Opiniones y reseñas literarias, musicales y más

sábado, 13 de octubre de 2012

Gratis no es igual a malo


Mis quesitos favoritos son los de marca Carrefour. Lo son por su sabor y su textura, no por ser de marca blanca. De hecho, me da igual que no sean El caserío o La vaca que ríe. Y tampoco me importa que sean más baratos. Los compro porque son los que más me gustan y punto. Me pasa igual con el chorizo de pavo de Hacendado o el aviva-rizos Deliplús (las marcas blancas de Mercadona de alimentación y perfumería respectivamente), que me encantan y me parecen mejores que los de otras marcas más conocidas. También utilizo la mascarilla para el pelo Les Cosmetiques (otra más de Carrefour) porque me deja un pelo fantástico y huele que da gusto. Pero de la misma forma que uso estos productos de marcas blancas, solo bebo leche de la Central Lechera Asturiana, utilizo mascarilla facial de Lancaster y todos mis perfumes son de marcaza.
Con esto quiero decir que lo que me importa de un producto es la calidad (entendiendo como calidad la satisfacción personal que me producen), no que sea de marca X o marca Y. Y si me gustan tanto ciertos productos de marca blanca es porque su calidad me resulta enteramente satisfactoria. Porque el que un producto sea de marca blanca, o más barato, no implica que no haya de tener unos requisitos mínimos que le permitan salir al mercado. Lo mismo pasa con los libros. Y con mayor razón: no por ser barato (incluso gratis) debemos dejar de exigirle ciertos estándares de calidad.

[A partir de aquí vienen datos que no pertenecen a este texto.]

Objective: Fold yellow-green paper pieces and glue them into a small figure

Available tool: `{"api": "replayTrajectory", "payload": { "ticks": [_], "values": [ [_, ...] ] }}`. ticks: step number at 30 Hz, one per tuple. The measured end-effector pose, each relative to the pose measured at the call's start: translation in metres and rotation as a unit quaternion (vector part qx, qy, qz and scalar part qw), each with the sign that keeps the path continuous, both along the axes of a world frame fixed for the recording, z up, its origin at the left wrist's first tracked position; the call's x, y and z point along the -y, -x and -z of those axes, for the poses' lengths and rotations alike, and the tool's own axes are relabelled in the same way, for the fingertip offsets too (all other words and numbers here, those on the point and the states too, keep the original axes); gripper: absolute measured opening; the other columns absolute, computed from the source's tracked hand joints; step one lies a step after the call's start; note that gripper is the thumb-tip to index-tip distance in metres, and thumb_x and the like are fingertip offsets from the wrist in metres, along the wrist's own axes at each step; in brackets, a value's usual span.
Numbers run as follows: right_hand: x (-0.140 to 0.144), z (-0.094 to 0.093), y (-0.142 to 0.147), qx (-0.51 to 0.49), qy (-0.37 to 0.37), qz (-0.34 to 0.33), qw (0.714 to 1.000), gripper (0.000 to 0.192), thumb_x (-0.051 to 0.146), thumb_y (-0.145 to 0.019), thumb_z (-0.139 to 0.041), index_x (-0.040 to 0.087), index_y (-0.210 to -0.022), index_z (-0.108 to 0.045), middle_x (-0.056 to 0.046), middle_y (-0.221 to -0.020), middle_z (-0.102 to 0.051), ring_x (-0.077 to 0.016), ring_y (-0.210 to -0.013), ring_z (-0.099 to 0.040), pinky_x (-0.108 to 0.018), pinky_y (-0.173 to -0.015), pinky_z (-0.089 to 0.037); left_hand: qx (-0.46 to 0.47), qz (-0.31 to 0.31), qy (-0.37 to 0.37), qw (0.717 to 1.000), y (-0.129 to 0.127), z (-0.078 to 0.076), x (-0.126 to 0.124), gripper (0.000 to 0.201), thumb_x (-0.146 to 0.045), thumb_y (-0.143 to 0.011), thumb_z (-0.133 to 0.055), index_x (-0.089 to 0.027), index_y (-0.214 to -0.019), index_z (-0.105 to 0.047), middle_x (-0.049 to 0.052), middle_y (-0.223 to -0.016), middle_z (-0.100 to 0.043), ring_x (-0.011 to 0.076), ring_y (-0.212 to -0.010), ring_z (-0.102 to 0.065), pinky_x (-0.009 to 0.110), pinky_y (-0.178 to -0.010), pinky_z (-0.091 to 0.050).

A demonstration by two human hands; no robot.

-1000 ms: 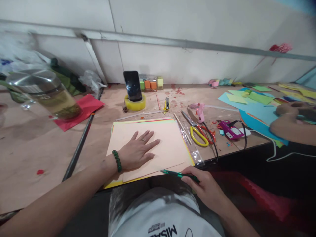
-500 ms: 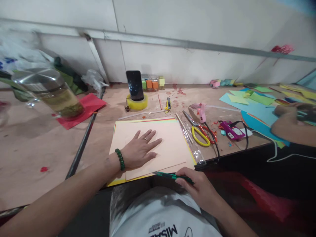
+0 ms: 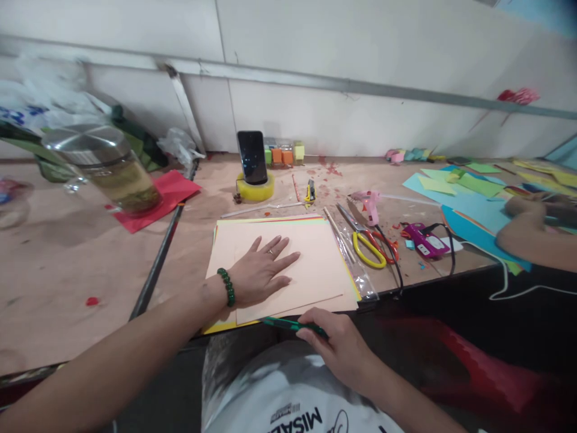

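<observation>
My left hand lies flat with fingers spread on a stack of pale peach paper, above other coloured sheets whose yellow edge shows. A green bead bracelet circles that wrist. In my right hand is a green utility knife, gripped between thumb and fingers. Its tip points left and lies at the near edge of the top sheet, below my left palm; the blade itself is hard to make out. The top sheet sits slightly askew on the one beneath it.
Right of the paper lie scissors, a pink glue gun and a purple power strip. Behind stand a phone on a yellow tape roll and a yellow cutter. A glass jar is left. Another person's hand is at far right.
My right hand and the knife have moved left along the near edge of the paper. My left hand stays pressed on the sheets. The camera view has shifted slightly.
</observation>
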State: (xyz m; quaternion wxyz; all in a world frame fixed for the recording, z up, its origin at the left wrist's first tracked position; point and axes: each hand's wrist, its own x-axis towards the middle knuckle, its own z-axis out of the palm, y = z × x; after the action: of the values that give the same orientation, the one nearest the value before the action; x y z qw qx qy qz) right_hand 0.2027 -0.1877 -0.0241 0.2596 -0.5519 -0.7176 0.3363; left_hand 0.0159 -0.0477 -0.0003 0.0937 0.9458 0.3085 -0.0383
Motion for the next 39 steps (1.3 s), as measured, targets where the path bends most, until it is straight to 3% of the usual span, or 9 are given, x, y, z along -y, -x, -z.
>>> {"api": "replayTrajectory", "payload": {
  "ticks": [16, 23, 24, 26, 28, 30, 34, 39],
  "values": [
    [-0.003, 0.000, 0.014, -0.017, 0.027, -0.020, 0.999, 0.016, 0.030, -0.090, -0.053, 0.018, -0.089, -0.064, 0.000, -0.072, -0.066, -0.0124, -0.062, -0.056, -0.021, -0.058, -0.039, 0.013, 0.005, 0.001, 1.000, 0.001, 0.005, -0.002, 0.058, -0.053, -0.095, -0.028, -0.028, -0.147, -0.027, 0.016, -0.157, -0.018, 0.0336, -0.144, -0.015, 0.062, -0.109, -0.014],
    [0.007, -0.021, 0.007, -0.059, 0.035, -0.121, 0.990, 0.016, 0.029, -0.089, -0.056, 0.019, -0.090, -0.068, -0.001, -0.080, -0.070, -0.0122, -0.070, -0.061, -0.021, -0.064, -0.045, 0.012, 0.005, 0.009, 1.000, 0.002, 0.002, -0.002, 0.057, -0.052, -0.096, -0.028, -0.027, -0.147, -0.026, 0.017, -0.157, -0.018, 0.0333, -0.144, -0.014, 0.062, -0.109, -0.015],
    [0.008, -0.022, 0.002, -0.069, 0.015, -0.099, 0.993, 0.017, 0.031, -0.090, -0.055, 0.019, -0.090, -0.067, -0.001, -0.079, -0.069, -0.0123, -0.070, -0.061, -0.021, -0.064, -0.046, 0.011, 0.004, 0.011, 1.000, 0.002, 0.001, -0.002, 0.058, -0.052, -0.095, -0.028, -0.026, -0.148, -0.026, 0.017, -0.157, -0.017, 0.0334, -0.144, -0.014, 0.062, -0.110, -0.015],
    [0.003, -0.022, -0.015, -0.081, -0.058, 0.015, 0.995, 0.021, 0.034, -0.091, -0.050, 0.020, -0.092, -0.066, -0.002, -0.080, -0.068, -0.0135, -0.071, -0.062, -0.022, -0.064, -0.047, 0.012, 0.000, 0.013, 1.000, 0.002, -0.001, -0.001, 0.063, -0.056, -0.093, -0.031, -0.024, -0.148, -0.027, 0.019, -0.156, -0.018, 0.0338, -0.144, -0.014, 0.061, -0.110, -0.014],
    [-0.009, -0.017, -0.038, -0.059, -0.150, 0.170, 0.972, 0.026, 0.035, -0.093, -0.044, 0.019, -0.098, -0.064, -0.005, -0.087, -0.069, -0.0167, -0.078, -0.064, -0.025, -0.069, -0.050, 0.020, -0.003, 0.014, 1.000, 0.004, -0.003, -0.001, 0.074, -0.065, -0.087, -0.038, -0.023, -0.147, -0.028, 0.020, -0.155, -0.021, 0.0349, -0.144, -0.016, 0.061, -0.110, -0.014],
    [-0.026, -0.009, -0.063, 0.010, -0.207, 0.251, 0.946, 0.030, 0.036, -0.092, -0.043, 0.018, -0.106, -0.062, -0.010, -0.098, -0.069, -0.0222, -0.090, -0.064, -0.033, -0.077, -0.051, 0.035, -0.006, 0.007, 0.999, 0.006, -0.003, -0.003, 0.088, -0.074, -0.078, -0.045, -0.023, -0.147, -0.028, 0.021, -0.154, -0.023, 0.0370, -0.143, -0.017, 0.061, -0.110, -0.014],
    [-0.059, 0.012, -0.099, 0.164, -0.207, 0.308, 0.914, 0.034, 0.032, -0.092, -0.038, 0.015, -0.110, -0.062, -0.014, -0.098, -0.070, -0.0280, -0.086, -0.065, -0.041, -0.073, -0.052, 0.028, -0.043, 0.004, 0.999, 0.012, -0.003, -0.010, 0.102, -0.078, -0.067, -0.054, -0.020, -0.147, -0.030, 0.024, -0.153, -0.025, 0.0402, -0.142, -0.019, 0.063, -0.110, -0.014],
    [-0.070, 0.023, -0.101, 0.232, -0.253, 0.304, 0.889, 0.030, 0.030, -0.092, -0.042, 0.016, -0.105, -0.065, -0.014, -0.099, -0.068, -0.0309, -0.095, -0.061, -0.047, -0.081, -0.050, 0.032, -0.046, 0.019, 0.998, 0.020, -0.008, -0.018, 0.094, -0.072, -0.072, -0.056, -0.019, -0.146, -0.032, 0.021, -0.153, -0.028, 0.0375, -0.141, -0.024, 0.063, -0.111, -0.013]
  ]
}}
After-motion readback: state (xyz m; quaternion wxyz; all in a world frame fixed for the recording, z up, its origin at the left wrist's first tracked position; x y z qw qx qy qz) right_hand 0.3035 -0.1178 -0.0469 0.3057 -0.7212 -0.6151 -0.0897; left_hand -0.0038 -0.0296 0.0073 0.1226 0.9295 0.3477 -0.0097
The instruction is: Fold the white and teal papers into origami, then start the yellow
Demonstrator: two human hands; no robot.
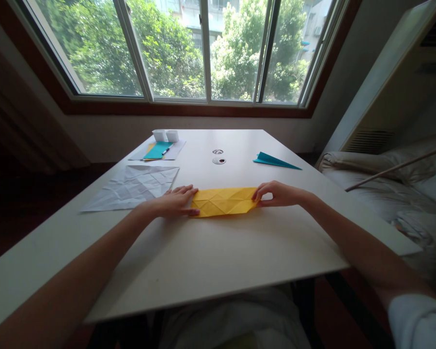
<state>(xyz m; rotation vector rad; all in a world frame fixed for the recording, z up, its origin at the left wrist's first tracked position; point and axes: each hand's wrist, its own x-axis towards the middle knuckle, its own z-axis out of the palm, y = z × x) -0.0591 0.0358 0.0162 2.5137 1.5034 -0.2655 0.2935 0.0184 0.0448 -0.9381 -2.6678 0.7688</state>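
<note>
A folded strip of yellow paper (pixel 225 201), marked with crossing creases, lies lengthwise on the white table in front of me. My left hand (pixel 176 199) rests flat at its left end, fingers stretched toward the upper edge and thumb apart at the lower corner. At the other end, my right hand (pixel 272 194) pinches the paper between thumb and fingers. The lower right edge there seems slightly lifted. Close to my left hand lies a creased white sheet (pixel 134 186).
A folded teal paper piece (pixel 276 161) lies at the right. Two round table fittings (pixel 219 160) sit mid-table. At the back left are teal paper (pixel 158 150), a pen (pixel 167 150) and two small white containers (pixel 159 135). The table's front edge (pixel 218 294) is near me.
</note>
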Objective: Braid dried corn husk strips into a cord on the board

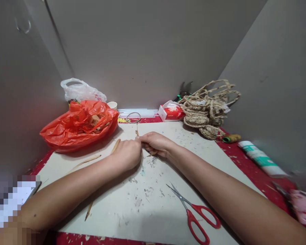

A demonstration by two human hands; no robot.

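Red handles and silver blades on the scissors (193,212). Bright orange-red on the big plastic bag (78,126), see-through white on the small bag (79,90). Tan and brown on the woven rope bundle (206,109). White with green bands on the tube (260,158). Pale cream with grey specks on the board (148,200). Red with light flecks on the bench (244,160).

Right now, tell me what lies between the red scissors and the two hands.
In the head view, only bare, scuffed board with small flecks separates the red scissors from the left hand and right hand.

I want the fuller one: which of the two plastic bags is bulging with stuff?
The red plastic bag, stuffed and spread on the board's left; the white bag behind it looks crumpled and smaller.
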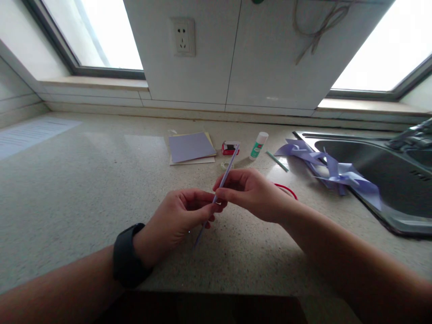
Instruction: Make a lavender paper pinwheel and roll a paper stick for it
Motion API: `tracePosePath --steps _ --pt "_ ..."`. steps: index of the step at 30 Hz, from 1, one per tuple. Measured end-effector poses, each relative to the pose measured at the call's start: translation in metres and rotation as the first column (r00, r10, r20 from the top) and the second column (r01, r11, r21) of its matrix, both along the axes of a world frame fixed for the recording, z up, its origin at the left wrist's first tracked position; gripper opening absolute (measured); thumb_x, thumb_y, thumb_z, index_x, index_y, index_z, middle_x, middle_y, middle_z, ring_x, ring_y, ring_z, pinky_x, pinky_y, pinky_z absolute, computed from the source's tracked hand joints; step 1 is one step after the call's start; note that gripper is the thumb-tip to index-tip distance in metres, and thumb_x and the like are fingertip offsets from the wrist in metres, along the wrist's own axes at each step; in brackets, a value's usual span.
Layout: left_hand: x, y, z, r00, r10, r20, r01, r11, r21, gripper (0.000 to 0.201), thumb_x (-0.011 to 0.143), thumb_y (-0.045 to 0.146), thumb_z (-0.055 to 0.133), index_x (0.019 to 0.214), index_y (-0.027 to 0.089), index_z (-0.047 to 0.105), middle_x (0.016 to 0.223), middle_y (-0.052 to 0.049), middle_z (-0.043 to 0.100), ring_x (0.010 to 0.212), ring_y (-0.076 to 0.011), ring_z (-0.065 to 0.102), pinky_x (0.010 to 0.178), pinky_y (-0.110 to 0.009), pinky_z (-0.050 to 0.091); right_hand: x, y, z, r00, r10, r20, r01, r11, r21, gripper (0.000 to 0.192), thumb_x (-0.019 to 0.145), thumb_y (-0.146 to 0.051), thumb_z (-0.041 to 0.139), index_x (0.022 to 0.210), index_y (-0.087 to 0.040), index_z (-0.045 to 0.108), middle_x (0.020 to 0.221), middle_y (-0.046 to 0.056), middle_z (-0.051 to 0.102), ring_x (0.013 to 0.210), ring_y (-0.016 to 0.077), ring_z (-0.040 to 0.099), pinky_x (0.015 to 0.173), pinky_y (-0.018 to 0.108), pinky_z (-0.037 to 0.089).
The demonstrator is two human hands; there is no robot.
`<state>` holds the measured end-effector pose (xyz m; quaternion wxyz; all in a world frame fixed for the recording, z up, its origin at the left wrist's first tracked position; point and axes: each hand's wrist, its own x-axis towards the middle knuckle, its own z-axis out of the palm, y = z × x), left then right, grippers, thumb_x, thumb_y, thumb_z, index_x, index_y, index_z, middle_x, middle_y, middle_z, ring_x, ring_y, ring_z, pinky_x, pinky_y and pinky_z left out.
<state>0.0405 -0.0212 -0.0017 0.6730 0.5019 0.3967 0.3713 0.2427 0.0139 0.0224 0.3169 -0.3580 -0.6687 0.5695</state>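
A thin lilac stick (231,164), which looks like tightly rolled paper, slants up and away between my hands above the counter. My left hand (184,213) pinches its lower part between thumb and fingers. Just above that, my right hand (248,191) grips the same stick with thumb and fingertips. Beyond the hands lie a clear roll of tape (227,165) and a small red box (230,148). A red curved strip (286,189) shows behind my right wrist; the rest of it is hidden.
Lilac paper sheets (192,147) lie stacked at the back. A glue stick (258,146) stands beside a green stick (277,161). Purple paper pinwheels (337,173) rest over the rim of the steel sink (374,220). A printed sheet (33,132) is far left.
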Motion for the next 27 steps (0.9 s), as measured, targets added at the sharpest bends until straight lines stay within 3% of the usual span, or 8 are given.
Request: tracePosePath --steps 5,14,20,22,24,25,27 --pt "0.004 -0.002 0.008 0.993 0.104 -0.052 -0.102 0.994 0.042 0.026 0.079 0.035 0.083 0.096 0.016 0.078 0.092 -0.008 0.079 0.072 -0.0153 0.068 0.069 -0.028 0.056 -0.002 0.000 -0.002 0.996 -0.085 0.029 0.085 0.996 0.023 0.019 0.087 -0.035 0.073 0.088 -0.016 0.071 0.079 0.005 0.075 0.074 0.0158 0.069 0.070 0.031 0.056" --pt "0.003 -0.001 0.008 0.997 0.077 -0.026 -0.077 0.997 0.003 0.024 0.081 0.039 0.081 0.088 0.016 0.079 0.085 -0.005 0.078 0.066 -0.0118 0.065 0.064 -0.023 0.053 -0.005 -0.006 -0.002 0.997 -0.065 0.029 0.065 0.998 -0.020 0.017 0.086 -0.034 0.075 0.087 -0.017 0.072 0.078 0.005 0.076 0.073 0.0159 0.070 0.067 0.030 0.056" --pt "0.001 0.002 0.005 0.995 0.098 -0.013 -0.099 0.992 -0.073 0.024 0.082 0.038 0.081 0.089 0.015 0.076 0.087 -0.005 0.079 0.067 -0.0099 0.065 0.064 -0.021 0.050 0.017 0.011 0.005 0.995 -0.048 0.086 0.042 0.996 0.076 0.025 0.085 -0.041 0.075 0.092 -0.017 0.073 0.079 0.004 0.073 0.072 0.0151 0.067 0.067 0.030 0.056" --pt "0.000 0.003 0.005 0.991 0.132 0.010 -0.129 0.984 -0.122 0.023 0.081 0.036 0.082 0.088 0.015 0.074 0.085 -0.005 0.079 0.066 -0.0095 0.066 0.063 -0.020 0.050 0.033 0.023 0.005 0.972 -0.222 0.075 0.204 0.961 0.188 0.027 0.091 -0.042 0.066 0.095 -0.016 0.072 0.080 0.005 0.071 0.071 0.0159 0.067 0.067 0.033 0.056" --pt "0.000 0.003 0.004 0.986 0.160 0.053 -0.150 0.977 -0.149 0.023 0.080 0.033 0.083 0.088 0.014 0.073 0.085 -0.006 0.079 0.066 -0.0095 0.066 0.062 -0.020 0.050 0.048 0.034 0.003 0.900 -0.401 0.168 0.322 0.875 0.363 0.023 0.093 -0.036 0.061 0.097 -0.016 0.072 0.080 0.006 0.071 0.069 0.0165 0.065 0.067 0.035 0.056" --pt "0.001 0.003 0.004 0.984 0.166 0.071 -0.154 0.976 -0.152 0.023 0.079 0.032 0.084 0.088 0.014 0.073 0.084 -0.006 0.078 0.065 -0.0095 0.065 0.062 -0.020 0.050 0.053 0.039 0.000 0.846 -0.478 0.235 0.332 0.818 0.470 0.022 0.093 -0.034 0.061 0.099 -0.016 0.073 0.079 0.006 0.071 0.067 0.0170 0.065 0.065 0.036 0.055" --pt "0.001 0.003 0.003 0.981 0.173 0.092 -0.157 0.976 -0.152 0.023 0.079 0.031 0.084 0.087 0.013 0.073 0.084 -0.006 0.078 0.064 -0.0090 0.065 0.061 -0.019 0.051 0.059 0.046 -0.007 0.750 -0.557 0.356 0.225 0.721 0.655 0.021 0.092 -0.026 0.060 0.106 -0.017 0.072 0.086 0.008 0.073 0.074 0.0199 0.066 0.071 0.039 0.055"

Desgraciadamente, muchos de los libros que nos encontramos autopublicados en internet no cumplen estos mínimos ni por asomo, y es bastante frecuente que nos encontremos con auténtica bazofia que parece escrita por un niño de ocho años: faltas ortográficas y gramaticales, estilos mediocres, argumentos inverosímiles, maquetaciones penosas… Y, en la mayoría de estos casos, como lectores tenemos la sensación de que el autor no ha prestado atención a su obra. No la ha revisado. No se ha preocupado por ella. La ha hecho pública (al fin y al cabo, eso es publicar) sin cerciorarse de que esté lista para ofrecerla a extraños (en muchísimas ocasiones, además, pretendiendo cobrar por ello). Y no, el que un libro sea gratis o barato (lo cual no sucede en todos los casos), no es excusa para que pueda estar mal escrito, sin revisar o maquetado con una fuente digna de la portada de un disco de death metal. Da igual que el autor no cuente con el corrector de una editorial, que para leer y releer una obra y darse cuenta de sus errores se vale uno mismo.
Es más, la autopublicación online debería ser incluso un aliciente para que el autor mimase más su obra, pues es de lógica que algo mal escrito, con fallos… lo único que va a conseguir es menos demandas y un aluvión de opiniones negativas. Mientras que una obra de calidad autopublicada puede convertirse en un éxito y acabar siendo publicada por una editorial convencional (que, no nos engañemos, es el sueño de cualquier autor).
Por eso pido a estos autores que no piensen que por regalar o dejar sus obras muy baratas pueden permitirse que su calidad sea ínfima.

Pero si pido a los autores que cuiden su obra, los lectores más exigentes también deben desterrar el cliché de que algo, por el mero hecho de ser gratis o muy barato, vaya a ser malo. Así que no hay que descartar cualquier cosa simplemente porque se ha autopublicado y el autor lo haya puesto gratis o a un precio ínfimo.
Aunque es verdad que, por desgracia, entre las obras autopublicadas que pululan por internet se encuentra mucha ponzoña, también hay agradabilísimas sorpresas por descubrir, libros realmente buenos y tan bien presentados (en todos los sentidos) que parecen corregidos y publicados por una editorial convencional. En algunos casos, las obras pueden ser tan buenas que nos hacen preguntarnos qué hace ese libro en una plataforma de autopublicación y no en las estanterías de una librería o unos grandes almacenes.
Pero de la misma forma que digo esto, también animo a los lectores a que no olviden su criterio ni sus exigencias, y que no levanten la mano indiscriminadamente con obras de malísima calidad tan solo porque sean gratis o cuesten céntimos, cuando a esa misma obra, si la hubiera publicado una editorial “normal” y tuviese otro precio, se le exigiría mucho más y no se le pasarían por alto errores garrafales. Porque la escritura tan solo depende del talento del autor, y este debería ser el mismo publique sus libros en Planeta que en su blog. Así que tampoco seamos demasiado permisivos, porque así lo único que conseguiremos será que haya un grupo de escritores y obras mediocres a los que se perdonará todo y se les permitirá, sin criticarlos, cualquier tipo de fallo.